What you have to do →
What you return should be the complete listing, unchanged, with no pictures in it.

========

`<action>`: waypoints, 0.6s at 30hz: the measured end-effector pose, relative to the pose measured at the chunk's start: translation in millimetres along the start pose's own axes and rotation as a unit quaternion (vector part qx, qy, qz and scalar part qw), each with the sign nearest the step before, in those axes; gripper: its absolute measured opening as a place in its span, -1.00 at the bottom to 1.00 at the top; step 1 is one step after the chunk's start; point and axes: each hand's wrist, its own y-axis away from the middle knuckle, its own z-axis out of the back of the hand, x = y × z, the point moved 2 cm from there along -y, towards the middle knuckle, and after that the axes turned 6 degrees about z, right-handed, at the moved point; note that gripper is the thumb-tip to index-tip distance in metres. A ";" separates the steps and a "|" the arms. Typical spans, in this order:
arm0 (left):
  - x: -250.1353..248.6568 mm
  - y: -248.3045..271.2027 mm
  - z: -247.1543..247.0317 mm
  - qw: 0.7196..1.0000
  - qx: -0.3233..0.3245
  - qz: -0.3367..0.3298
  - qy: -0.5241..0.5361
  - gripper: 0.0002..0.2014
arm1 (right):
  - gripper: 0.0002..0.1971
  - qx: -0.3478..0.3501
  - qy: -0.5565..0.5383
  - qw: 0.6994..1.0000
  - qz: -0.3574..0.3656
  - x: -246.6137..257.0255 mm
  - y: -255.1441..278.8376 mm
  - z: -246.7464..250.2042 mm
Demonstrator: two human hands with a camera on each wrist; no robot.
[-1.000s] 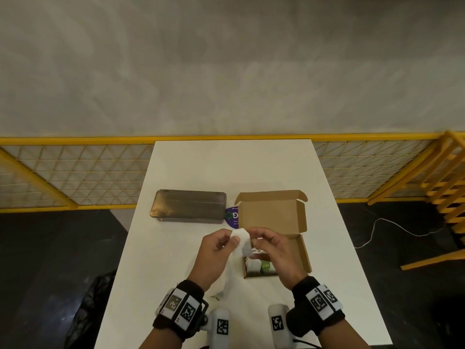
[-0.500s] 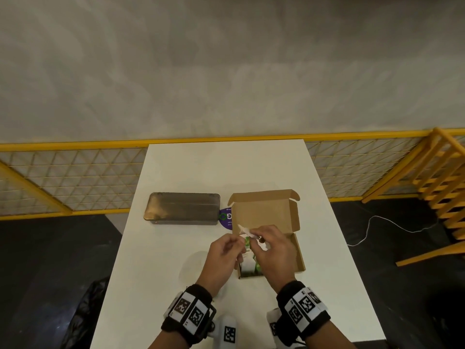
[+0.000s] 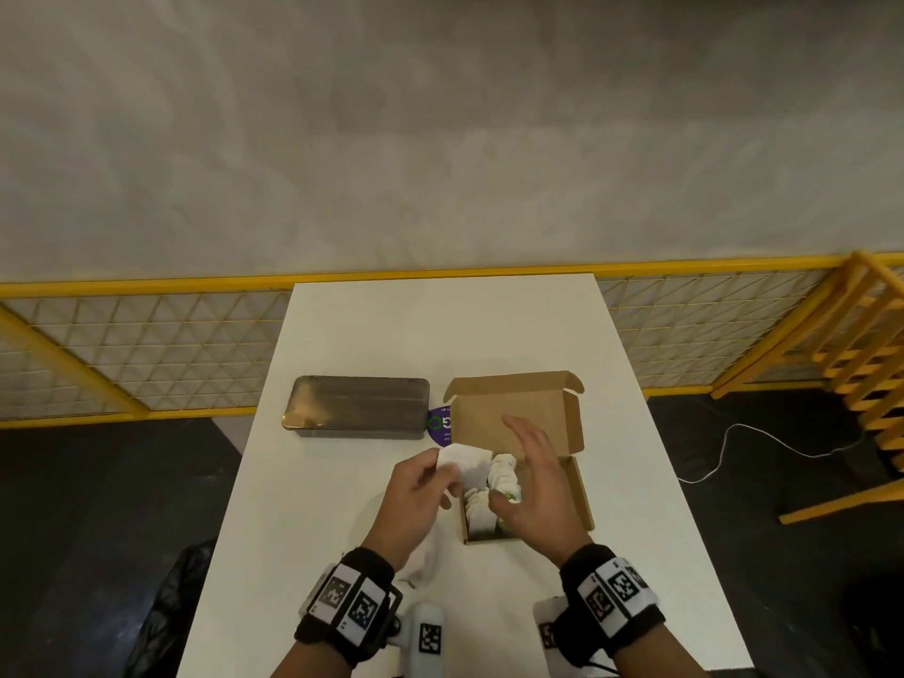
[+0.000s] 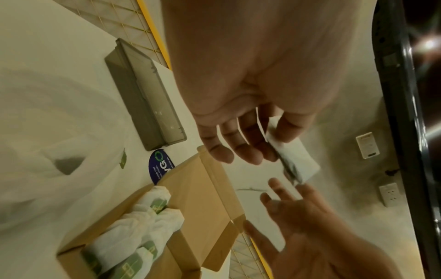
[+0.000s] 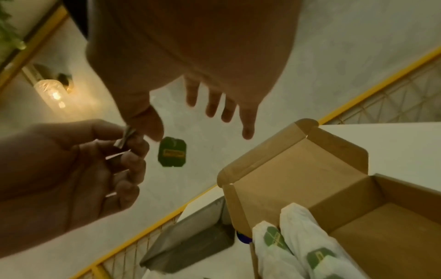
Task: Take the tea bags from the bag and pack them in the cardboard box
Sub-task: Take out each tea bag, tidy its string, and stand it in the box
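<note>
Tea bag [image 3: 464, 464] sits pinched in our left hand [image 3: 416, 501] at the box's [image 3: 582, 491] left edge, our right hand [image 3: 535, 486] spread, empty, above its free right half.

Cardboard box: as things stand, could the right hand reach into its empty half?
Probably yes. The right hand hovers open above the cardboard box, whose lid stands folded back; the packed tea bags fill only the side nearer the left hand.
</note>
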 end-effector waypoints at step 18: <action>-3.9 -4.9 23.2 0.987 -0.100 -0.031 -0.122 -0.76 | -0.71 0.196 -0.124 0.961 -0.148 -2.2 9.1 -16.3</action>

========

Expected answer →
`<action>`: waypoints, 0.6s at 30hz: the measured end-effector pose, relative to the pose measured at the chunk's start: translation in millimetres along the start pose's own axes and rotation as a unit quaternion (vector part qx, qy, qz and scalar part qw), each with the sign nearest the step before, in those axes; gripper: its absolute measured opening as a place in its span, -1.00 at the bottom to 1.00 at the top; step 1 is one step after the chunk's start; point and axes: each hand's wrist, its own y-axis away from the middle knuckle, its own z-axis out of the back of the hand, x = y × z, the point moved 2 cm from there along -y, towards the middle knuckle, and after that the axes turned 6 degrees about z, right-handed, at the moved point; note that gripper is the thumb-tip to index-tip distance in metres. A ";" separates the steps and a "|" the arms. Typical spans, in this order:
arm0 (left):
  - x: -250.1353..248.6568 mm
  - y: -248.3045..271.2027 mm
  - z: -247.1543..247.0317 mm
  - qw: 0.7196..1.0000
  - qx: -0.3233..0.3245
  - qz: -0.3367..0.3298
  - qy: -0.5241..0.5361
  - gripper: 0.0002..0.2014
arm1 (right):
  - gripper: 0.0002..0.1971
  - qx: -0.3478..0.3501
  - qy: -0.5565..0.5383
  - qw: 0.6994..1.0000
  - qz: -0.3574..0.3656
  - x: -246.6137..257.0255 mm
  - y: -255.1441..278.8376 mm
  - z: -246.7464..250.2042 mm
Demonstrator: two human hands with a camera on each wrist; no robot.
[-1.000s] 
[-0.500s] 
[+0.000s] 
[+0.000s] 
[+0.000s] 
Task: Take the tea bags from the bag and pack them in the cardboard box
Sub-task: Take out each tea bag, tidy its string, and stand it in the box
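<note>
Tea bag [image 3: 464, 464] sits pinched in our left hand [image 3: 416, 501] at the box's [image 3: 582, 491] left edge, our right hand [image 3: 535, 486] spread, empty, above its free right half.

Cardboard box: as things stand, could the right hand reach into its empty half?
Probably yes. The right hand hovers open above the cardboard box, whose lid stands folded back; the packed tea bags fill only the side nearer the left hand.
</note>
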 end-effector waypoints at step 18: <action>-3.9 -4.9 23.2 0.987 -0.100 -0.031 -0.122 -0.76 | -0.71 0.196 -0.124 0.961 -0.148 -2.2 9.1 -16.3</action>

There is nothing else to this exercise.